## How to complete this task:
The answer must consist of every line below that holds the word "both".

*** Data section Section Begins ***

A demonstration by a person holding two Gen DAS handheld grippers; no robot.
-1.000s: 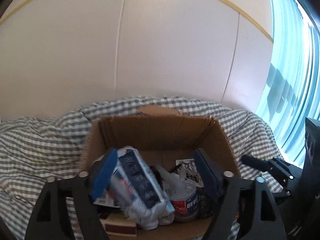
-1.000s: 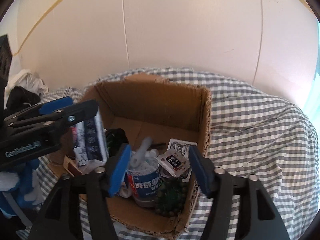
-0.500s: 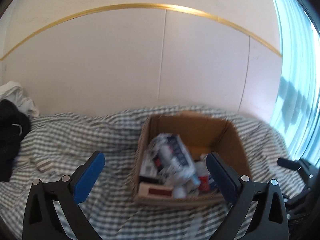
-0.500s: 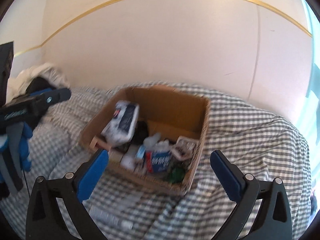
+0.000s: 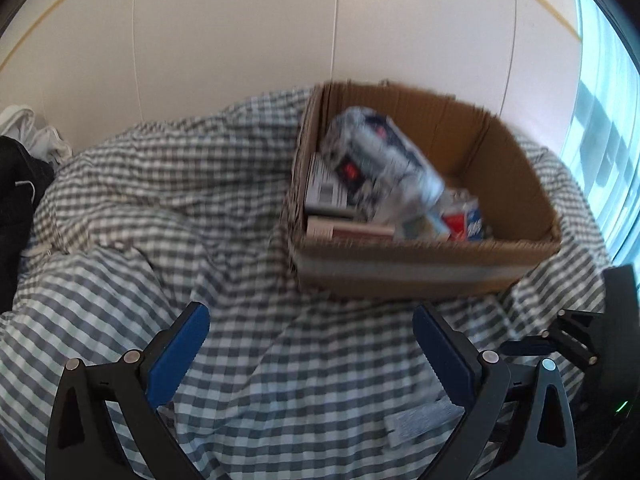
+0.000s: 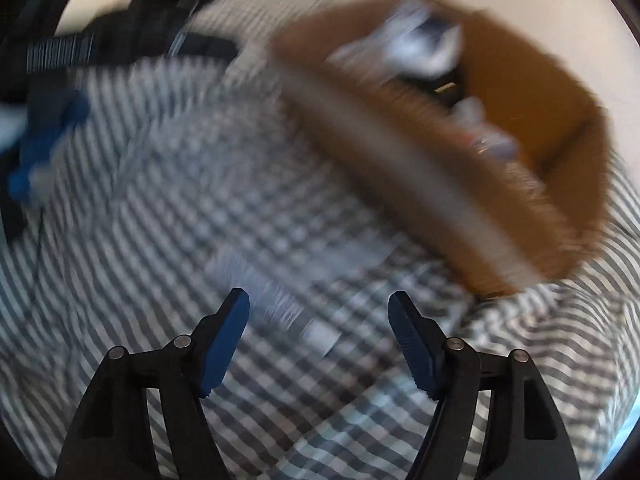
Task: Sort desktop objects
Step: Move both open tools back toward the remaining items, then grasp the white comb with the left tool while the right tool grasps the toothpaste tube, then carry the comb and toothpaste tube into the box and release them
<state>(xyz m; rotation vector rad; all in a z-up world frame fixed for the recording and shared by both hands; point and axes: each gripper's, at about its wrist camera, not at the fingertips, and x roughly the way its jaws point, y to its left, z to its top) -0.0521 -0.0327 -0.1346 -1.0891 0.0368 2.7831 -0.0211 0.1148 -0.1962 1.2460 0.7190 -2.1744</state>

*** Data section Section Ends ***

## Answer space:
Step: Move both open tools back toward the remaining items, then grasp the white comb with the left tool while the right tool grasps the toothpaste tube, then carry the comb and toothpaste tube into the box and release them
<state>(xyz m; rotation vector rad; all in a z-up world frame fixed for the recording and shared by both hands; point and axes: each gripper's, at about its wrist camera, not at the fingertips, and x roughly the way its jaws point, y to its left, z to its top) -0.0521 -0.0327 -0.1346 -1.0891 0.0368 2.7831 -0.0211 0.1148 -0.1962 1.2460 0.7190 -2.1744</state>

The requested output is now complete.